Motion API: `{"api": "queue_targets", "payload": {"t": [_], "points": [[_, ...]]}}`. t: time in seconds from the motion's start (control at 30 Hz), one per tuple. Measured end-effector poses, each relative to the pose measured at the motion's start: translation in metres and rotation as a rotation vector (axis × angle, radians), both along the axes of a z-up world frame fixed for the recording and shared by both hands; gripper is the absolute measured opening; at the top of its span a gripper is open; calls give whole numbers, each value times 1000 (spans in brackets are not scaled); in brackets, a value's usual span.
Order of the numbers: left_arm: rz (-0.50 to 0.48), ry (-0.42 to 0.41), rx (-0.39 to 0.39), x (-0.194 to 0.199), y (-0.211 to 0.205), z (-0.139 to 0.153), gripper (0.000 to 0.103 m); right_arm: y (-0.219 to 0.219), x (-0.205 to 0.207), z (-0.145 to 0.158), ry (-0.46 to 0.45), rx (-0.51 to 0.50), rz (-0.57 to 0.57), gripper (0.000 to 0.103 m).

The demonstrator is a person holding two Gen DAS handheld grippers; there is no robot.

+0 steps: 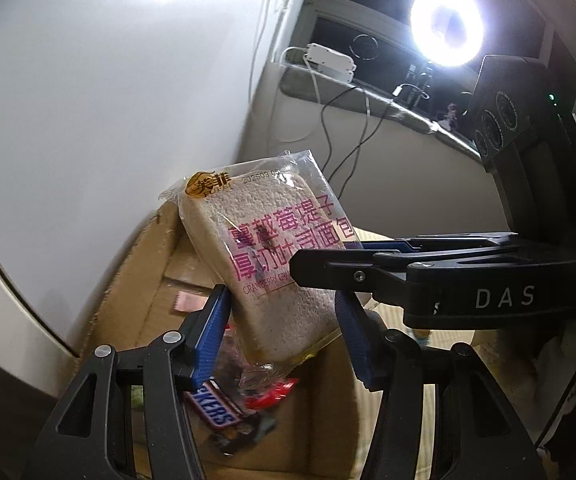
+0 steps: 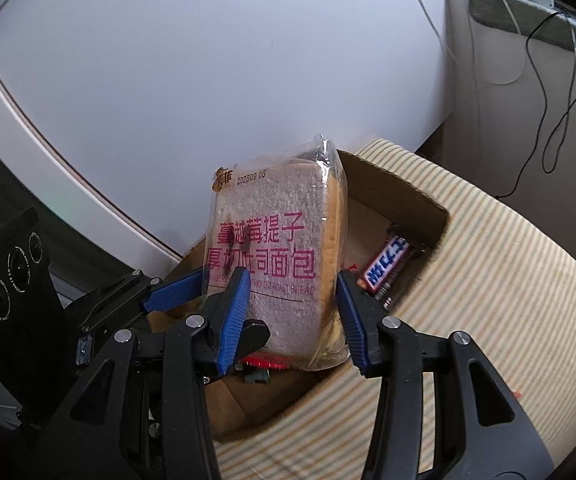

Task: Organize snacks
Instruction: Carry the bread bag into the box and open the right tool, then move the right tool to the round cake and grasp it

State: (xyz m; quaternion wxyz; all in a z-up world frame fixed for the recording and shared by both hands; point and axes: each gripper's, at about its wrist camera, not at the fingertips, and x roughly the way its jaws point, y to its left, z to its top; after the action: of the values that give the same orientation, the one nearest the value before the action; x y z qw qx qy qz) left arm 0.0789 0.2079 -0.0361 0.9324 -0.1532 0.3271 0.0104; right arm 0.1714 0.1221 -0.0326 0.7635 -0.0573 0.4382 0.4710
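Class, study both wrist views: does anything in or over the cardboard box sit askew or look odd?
Yes. The packaged toast bread stands on end, tilted, over the cardboard box, with both tools at it, while the Snickers bar lies flat inside.

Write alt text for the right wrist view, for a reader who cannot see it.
A clear-wrapped slice of toast bread stands upright over an open cardboard box, between the blue-padded fingers of the right gripper. The left gripper reaches in from the left. A Snickers bar lies in the box, which sits on striped fabric.
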Motion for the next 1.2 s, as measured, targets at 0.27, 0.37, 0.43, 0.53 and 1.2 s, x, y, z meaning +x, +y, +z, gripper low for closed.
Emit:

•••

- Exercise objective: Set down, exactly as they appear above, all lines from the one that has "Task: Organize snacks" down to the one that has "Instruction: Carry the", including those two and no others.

- Written reply:
Task: Organize snacks
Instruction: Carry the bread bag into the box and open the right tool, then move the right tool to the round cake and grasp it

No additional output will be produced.